A linked list is a set of data structures that are interconnected by links.
A linked list is a set of links that contains items. Linked lists are the second most widely used data structure after arrays. A linked list is a very commonly used linear data structure that consists of a group of nodes in a sequence.
Each node contains own data and address of next node, forming a chain-like structure. Linked lists are used to create trees and charts.
The following are important terms for understanding the concept of linked lists.
- Links: Each link in a linked list can store data called items.
- Next: Each link in the link list contains a link to the next link, called Next.
- LinkedList: The linked list contains a connection link to the first link called First.
Types of Linked Lists:
There are three different types of linked lists.
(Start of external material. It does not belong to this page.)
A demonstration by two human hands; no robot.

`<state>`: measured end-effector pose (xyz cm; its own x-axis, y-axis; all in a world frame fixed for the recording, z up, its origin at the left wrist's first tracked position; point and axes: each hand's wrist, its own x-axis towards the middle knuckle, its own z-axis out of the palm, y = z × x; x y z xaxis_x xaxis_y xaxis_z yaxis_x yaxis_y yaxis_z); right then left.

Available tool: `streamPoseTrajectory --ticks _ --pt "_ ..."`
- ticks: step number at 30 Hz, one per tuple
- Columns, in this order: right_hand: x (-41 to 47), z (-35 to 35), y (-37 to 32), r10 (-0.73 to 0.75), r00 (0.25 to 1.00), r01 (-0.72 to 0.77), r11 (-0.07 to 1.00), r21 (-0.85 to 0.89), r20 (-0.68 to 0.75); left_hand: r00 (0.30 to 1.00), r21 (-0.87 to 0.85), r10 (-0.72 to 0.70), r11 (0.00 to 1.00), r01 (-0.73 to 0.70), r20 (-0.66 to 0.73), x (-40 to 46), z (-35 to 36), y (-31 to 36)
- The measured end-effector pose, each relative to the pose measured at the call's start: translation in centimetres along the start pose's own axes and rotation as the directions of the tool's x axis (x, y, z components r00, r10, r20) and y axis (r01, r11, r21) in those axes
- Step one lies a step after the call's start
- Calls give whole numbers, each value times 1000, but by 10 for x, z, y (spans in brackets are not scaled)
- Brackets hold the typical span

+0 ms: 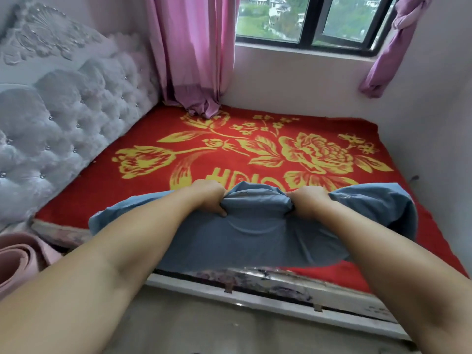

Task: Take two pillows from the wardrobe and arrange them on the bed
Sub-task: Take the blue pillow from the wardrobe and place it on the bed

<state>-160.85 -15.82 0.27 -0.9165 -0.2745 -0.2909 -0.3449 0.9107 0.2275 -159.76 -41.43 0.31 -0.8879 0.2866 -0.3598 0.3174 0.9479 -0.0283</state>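
Both hands, left hand (pixel 208 198) and right hand (pixel 307 201), were clenched into bunched fabric at the far edge of the blue-grey pillow (pixel 255 241), which lay across the near side of the bed (pixel 107 190). It looked soft, light and floppy; gripping nearer the corners would probably control it better.

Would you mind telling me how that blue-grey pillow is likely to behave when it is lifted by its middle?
Probably floppy: the blue-grey pillow bunches where the left hand and right hand pinch it, and both ends sag. It likely feels light, and won't roll.
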Motion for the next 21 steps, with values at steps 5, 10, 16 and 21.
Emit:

It is as follows.
- Singly Linked List
- Doubly Linked List
- Circular Linked List
Learn more about them and how they differ from each other.
1) Singly Linked Lists:
- The first node is the main node, which points to the next node in the sequence.
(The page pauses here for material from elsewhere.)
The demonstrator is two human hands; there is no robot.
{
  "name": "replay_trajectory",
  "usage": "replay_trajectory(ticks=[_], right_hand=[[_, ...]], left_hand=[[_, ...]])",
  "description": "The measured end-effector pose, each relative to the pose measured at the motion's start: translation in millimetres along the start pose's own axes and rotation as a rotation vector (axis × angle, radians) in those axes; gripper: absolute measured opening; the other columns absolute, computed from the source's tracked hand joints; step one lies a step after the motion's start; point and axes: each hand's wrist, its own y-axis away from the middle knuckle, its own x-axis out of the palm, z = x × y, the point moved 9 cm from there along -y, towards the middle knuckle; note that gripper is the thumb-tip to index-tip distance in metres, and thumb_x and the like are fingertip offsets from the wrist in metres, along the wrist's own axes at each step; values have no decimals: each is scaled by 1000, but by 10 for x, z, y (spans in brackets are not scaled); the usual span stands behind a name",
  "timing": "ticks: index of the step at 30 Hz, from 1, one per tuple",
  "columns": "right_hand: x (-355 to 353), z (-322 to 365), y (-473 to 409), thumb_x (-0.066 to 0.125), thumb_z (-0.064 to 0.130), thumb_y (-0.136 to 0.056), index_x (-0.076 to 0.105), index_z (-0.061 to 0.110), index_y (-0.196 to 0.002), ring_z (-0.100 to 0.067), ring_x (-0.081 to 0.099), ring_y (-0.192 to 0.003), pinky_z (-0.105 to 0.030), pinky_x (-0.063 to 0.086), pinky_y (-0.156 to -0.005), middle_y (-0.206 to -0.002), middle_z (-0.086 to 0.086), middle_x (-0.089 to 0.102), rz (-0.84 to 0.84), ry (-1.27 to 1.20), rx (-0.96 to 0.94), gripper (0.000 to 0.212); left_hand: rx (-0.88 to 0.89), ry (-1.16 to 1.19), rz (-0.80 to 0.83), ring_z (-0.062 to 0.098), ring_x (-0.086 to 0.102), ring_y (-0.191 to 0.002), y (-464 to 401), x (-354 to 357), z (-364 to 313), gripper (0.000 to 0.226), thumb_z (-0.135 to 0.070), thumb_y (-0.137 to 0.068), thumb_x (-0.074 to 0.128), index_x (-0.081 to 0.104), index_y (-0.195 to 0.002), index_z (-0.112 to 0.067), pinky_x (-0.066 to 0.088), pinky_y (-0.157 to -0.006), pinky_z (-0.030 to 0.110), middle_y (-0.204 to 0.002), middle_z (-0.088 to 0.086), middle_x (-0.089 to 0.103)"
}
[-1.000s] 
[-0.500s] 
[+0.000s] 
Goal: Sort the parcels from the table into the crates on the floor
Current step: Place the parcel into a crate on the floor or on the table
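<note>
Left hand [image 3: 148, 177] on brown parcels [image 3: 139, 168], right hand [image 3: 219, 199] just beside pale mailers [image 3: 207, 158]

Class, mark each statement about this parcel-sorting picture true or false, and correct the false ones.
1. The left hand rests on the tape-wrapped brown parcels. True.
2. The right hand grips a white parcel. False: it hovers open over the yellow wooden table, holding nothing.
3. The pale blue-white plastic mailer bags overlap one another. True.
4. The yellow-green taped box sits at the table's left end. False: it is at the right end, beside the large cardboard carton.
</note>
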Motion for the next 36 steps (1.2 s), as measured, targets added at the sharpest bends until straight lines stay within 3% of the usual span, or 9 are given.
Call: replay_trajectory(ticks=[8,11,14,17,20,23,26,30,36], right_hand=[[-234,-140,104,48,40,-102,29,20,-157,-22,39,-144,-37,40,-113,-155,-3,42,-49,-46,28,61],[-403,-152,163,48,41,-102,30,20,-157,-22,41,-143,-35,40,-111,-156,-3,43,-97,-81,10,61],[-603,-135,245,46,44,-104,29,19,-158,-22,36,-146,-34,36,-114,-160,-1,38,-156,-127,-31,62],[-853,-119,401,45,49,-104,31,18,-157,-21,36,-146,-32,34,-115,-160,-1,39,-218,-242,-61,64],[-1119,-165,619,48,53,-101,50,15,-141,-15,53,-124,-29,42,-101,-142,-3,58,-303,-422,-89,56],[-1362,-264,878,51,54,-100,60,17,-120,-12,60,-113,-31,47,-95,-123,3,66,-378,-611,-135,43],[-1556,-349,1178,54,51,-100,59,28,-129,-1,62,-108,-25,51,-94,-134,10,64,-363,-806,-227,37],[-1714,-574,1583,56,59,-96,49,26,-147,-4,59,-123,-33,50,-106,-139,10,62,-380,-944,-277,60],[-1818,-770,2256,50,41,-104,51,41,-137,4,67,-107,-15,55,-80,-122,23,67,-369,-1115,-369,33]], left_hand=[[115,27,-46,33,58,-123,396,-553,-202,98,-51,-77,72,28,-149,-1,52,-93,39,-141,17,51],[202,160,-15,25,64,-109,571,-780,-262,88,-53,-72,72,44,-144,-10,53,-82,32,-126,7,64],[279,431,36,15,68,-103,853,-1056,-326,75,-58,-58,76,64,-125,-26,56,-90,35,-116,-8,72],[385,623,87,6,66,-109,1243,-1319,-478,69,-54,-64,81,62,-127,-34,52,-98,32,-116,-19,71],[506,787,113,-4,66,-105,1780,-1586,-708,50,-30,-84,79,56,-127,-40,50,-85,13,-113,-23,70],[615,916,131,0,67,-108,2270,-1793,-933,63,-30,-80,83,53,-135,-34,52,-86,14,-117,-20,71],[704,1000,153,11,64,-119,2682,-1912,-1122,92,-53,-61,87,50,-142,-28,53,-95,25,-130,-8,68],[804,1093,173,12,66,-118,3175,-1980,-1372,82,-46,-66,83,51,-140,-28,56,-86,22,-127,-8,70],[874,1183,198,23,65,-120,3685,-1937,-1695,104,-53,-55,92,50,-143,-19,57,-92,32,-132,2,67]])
- The last node reference is null, marking the end of the list.
2) Doubly Linked Lists:
- Each node has two pointers, one to point to the next node and one to point to the previous node.
- The pointer next to the last node and the pointer before the first node (head) are null.
3) Circular Linked Lists:
- A circular linked list is very similar to a single linked list, except that the last node points to the first node and becomes a circular list, as shown below.
Basic Operations of the Linked List:
- Traversal: Traverse all nodes one after another.
- Insert: Adds a node at the specified location.
- Delete: Deletes the node.
- Search: Search for an item by value.
- Update: Updates the node.
- Sort: Sort the nodes in the linked list in a specific order.
- Merge: Merges two linked lists into one.
Advantages of the Linked List:
- Dynamic data structure: Because linked lists are dynamically placed, they can be scaled up and down at run time using memory allocation and deallocation. Therefore, you do not need to specify the initial size of the linked list.
- No memory waste: Linked lists increase or decrease the size of the linked list at run time, resulting in no memory waste and no need to preallocate memory for efficient memory usage.
- Implementation: Linear data structures, such as stacks and queues, are often easy to implement using linked lists.
- Insert and Delete Operations: Linked lists make insert and delete operations easy. There is no need to change the item after inserting or removing it, just update the address at the next pointer.
Disadvantages of the Linked List:
- Memory usage: Linked lists require more memory compared to arrays. This is because the linked list also needs a pointer to store the address of the next item, which in turn requires additional memory.
- Traversal: In a linked list, the traversal takes longer than a matrix. Linked lists do not allow direct access to elements, such as indexed arrays. For example, to access the mode at position n, you must traverse all the nodes above.
- Reverse Traversing: A simple linked list does not allow reverse traverse, but a double linked list does because each node contains a pointer to a previously connected node. This is a memory leak because the backspace pointer requires additional memory.
- Random Access: Due to dynamic memory allocation, linked lists cannot be randomly accessed as much as possible.
Applications of Linked Lists:
- Linked lists are used to implement stacks, queues, charts, and more.
- Linked lists allow you to insert items at the beginning and end of a list.
- Linked lists do not require you to know the size in advance.
A linked list is a data structure that is used to store data items in a linear fashion, but in non-contiguous locations. A linked list is a collection of nodes that contains parts of the data and the next pointer that contains the memory addresses of the next item in the list.
The pointer to the next item in the last item in the list is set to NULL, which marks the end of the list. The first item in the list is called the head. Linked lists support various operations, such as insert, delete, and loop. For dynamic memory allocation, linked lists take precedence over arrays.
This article describes the concept of linked lists. You can also see the pros and cons of using LinkedList on arrays. These include nodes that cannot be easily accessed and must be accessed from the beginning of the LinkedList.
Intern & Technical Content Writer for Programmer’s Academy.